I have a table that seems like this:
+-----+-----------+------------+
| id | value | date |
+-----+-----------+------------+
| id1 | 1499 | 2012-05-10 |
| id1 | 1509 | 2012-05-11 |
| id1 | 1511 | 2012-05-12 |
| id1 | 1515 | 2012-05-13 |
| id1 | 1522 | 2012-05-14 |
| id1 | 1525 | 2012-05-15 |
| id2 | 2222 | 2012-05-10 |
| id2 | 2223 | 2012-05-11 |
| id2 | 2238 | 2012-05-13 |
| id2 | 2330 | 2012-05-14 |
| id2 | 2340 | 2012-05-15 |
| id3 | 1001 | 2012-05-10 |
| id3 | 1020 | 2012-05-11 |
| id3 | 1089 | 2012-05-12 |
| id3 | 1107 | 2012-05-13 |
| id3 | 1234 | 2012-05-14 |
| id3 | 1556 | 2012-05-15 |
| ... | ... | ... |
| ... | ... | ... |
| ... | ... | ... |
+-----+-----------+------------+
What I want to do is to produce the total sum of the value
column for all the data
in this table per date. There is one entry for each id
per day. The problem is that
some ids haven't a value for all days, e.g. id2 haven't a value for the date: 2012-05-11
What I want to do is: when for a given date there is no value for a specific id, then
the value of the previous date (much closer to the given date) to be calculated in the sum.
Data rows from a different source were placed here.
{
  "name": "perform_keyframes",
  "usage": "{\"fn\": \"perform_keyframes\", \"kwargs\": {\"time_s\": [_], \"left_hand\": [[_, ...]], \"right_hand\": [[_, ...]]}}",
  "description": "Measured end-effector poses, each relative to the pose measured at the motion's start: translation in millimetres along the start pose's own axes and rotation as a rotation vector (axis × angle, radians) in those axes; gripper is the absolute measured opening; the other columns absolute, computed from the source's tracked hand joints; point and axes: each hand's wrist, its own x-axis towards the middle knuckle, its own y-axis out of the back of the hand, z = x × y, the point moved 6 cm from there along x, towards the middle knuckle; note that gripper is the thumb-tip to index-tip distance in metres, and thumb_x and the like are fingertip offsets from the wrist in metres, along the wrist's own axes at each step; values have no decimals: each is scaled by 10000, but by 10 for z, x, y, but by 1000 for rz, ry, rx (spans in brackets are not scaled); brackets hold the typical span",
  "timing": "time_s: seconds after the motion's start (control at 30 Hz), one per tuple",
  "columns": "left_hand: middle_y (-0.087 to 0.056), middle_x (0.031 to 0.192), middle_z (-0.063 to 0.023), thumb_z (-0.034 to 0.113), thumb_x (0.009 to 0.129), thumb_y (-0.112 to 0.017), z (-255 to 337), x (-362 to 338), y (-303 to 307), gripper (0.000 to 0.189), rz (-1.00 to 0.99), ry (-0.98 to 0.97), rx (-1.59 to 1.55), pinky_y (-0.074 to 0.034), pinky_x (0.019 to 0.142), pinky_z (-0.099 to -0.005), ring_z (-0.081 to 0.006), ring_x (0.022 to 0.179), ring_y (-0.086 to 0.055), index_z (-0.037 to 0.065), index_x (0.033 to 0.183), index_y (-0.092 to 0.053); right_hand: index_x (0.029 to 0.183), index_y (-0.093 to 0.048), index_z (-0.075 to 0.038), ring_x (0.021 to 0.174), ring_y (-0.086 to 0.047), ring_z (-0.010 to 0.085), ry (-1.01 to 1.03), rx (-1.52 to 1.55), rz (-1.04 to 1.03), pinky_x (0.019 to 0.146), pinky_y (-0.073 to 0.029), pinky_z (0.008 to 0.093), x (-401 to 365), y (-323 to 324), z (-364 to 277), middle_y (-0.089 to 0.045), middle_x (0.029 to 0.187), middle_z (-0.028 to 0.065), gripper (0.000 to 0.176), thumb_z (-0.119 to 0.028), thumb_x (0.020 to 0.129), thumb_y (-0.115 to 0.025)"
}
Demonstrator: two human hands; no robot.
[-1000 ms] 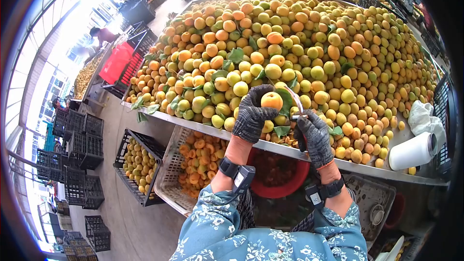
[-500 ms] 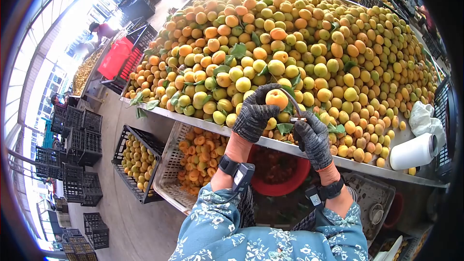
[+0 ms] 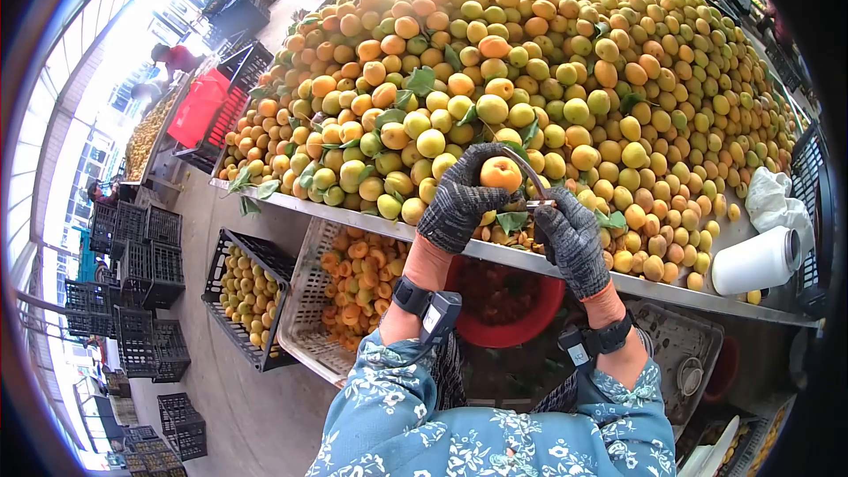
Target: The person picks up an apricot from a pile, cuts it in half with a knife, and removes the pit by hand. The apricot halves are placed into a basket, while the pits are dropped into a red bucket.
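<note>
Gripping apricot (image 3: 500, 174) in gloved left hand (image 3: 459, 203), fingers curled round lower half, just above front edge of table (image 3: 353, 215). Pinching small curved blade (image 3: 528, 178) in gloved right hand (image 3: 572, 243), tip touching apricot's right side. Judging it light, soft, easily bruised, thin-skinned, hard stone inside; best cupped round middle, no squeezing. Working over metal table heaped with loose fruit (image 3: 565, 62), apt to roll. Below edge: white basket (image 3: 300, 327), black crate (image 3: 212, 283), red tub (image 3: 512, 334), close together. White roll (image 3: 755, 262) at table's right end. Tight standing room at table front.
</note>
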Motion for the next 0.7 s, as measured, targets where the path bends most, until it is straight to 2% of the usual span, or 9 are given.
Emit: {"fn": "perform_keyframes", "kwargs": {"time_s": [0.07, 0.13, 0.27, 0.43, 0.53, 0.7], "left_hand": [[-578, 1136, -54, 59, 719, -742, -29, -5, 15, 530, 4, -4, -7, -514, 895, -297, -168, 1065, -569, 41, 1202, -526], [-581, 1113, -59, 120, 782, -723, -35, -25, 7, 468, 7, -2, -72, -510, 891, -293, -156, 1037, -579, 32, 1196, -525], [-588, 1094, -61, 152, 778, -724, 14, -38, 4, 471, 33, 19, -100, -503, 897, -287, -154, 1027, -582, 26, 1187, -528], [-597, 1081, -75, 214, 765, -733, -5, -48, 1, 503, 17, 52, -202, -496, 897, -285, -179, 997, -599, 23, 1183, -529], [-598, 1081, -89, 212, 772, -727, 58, -68, -114, 508, -30, 66, -301, -501, 904, -305, -203, 1017, -602, 17, 1194, -519], [-588, 1107, -108, 222, 782, -720, 13, -70, -126, 527, -48, 92, -327, -513, 915, -342, -226, 1053, -599, 7, 1212, -506]], "right_hand": [[961, -632, -10, 606, -511, 77, 14, -36, -3, 532, -414, 234, 2, -23, 3, -570, 679, 8, 212, -210, 932, -568], [961, -610, -1, 607, -547, 115, 140, -106, 28, 544, -440, 268, 3, -36, -27, -584, 673, 50, 190, -182, 926, -567], [954, -594, -1, 612, -572, 141, 92, -125, -10, 549, -451, 294, -14, -65, -65, -607, 687, 80, 171, -166, 923, -563], [936, -591, -11, 626, -621, 228, 216, -329, 23, 555, -463, 325, -26, -94, -132, -627, 711, 128, 162, -170, 921, -567], [948, -594, -7, 638, -627, 270, 259, -315, 39, 562, -472, 334, -33, -109, -96, -623, 709, 139, 141, -142, 911, -578], [973, -596, 12, 653, -630, 275, 294, -337, 52, 575, -484, 340, -57, -137, -95, -635, 758, 143, 128, -83, 887, -594]]}}
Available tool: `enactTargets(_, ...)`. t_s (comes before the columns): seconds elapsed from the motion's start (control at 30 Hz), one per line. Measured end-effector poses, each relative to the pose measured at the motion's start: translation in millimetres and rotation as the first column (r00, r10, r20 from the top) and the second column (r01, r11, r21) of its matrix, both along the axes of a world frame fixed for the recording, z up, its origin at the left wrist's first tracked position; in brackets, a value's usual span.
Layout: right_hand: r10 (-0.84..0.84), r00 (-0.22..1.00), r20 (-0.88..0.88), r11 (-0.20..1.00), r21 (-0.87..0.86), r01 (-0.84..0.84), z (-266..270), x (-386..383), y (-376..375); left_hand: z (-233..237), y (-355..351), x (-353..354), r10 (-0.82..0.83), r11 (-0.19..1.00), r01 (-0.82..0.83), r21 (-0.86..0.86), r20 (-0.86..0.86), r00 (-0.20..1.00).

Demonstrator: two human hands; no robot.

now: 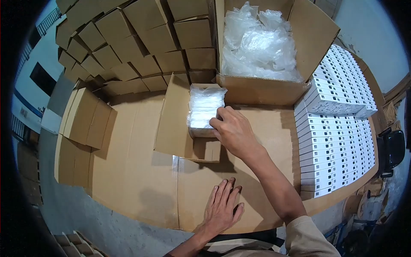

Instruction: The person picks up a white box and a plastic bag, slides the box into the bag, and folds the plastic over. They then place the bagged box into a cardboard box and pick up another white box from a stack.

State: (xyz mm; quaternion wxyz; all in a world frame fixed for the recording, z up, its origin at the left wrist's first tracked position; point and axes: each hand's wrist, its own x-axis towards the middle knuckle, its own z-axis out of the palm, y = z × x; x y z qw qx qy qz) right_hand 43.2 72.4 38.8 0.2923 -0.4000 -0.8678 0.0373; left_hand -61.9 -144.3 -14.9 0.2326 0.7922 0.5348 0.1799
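Observation:
An open cardboard carton (173, 124) stands mid-table, its flap spread to the left. Packed inside is a row of clear plastic-wrapped white packets (204, 107), filling the far part; the near end shows bare cardboard. My right hand (234, 130) reaches in from the right, with thumb and fingers closed at the row's nearest packet (200, 131). Part of that grip is hidden behind the fingers. My left hand (222, 205) lies flat on the cardboard table cover (141, 188), fingers apart, holding nothing.
A large open box (261, 91) of clear plastic bags (261, 47) stands behind on the right. Stacked white boxes (338, 150) with dark square marks line the right side. Many brown cartons (128, 38) are piled at the back left, and closed cartons (81, 124) sit at left.

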Motion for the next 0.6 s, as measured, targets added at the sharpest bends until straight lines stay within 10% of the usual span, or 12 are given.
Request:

For example, suppose we have only the data shown above. we can take the sum of all values
for a specific date from this query:
SELECT SUM(value) FROM mytable WHERE date='2012-05-12';
the result will be: 1511 + 1089 = 2600
But what I want to have is to make a query that does this calculation:
1511 + 2223 + 1089 = 4823
so that the 2223 of id2
of date 2012-05-11 is added instead of the missed value:
| id2 | 2223 | 2012-05-11 |
Do you know how can I do this through an SQL query? or through a script? e.g. python..
I have thousands of ids per date, so I would like the query to be a little bit fast if it is possible.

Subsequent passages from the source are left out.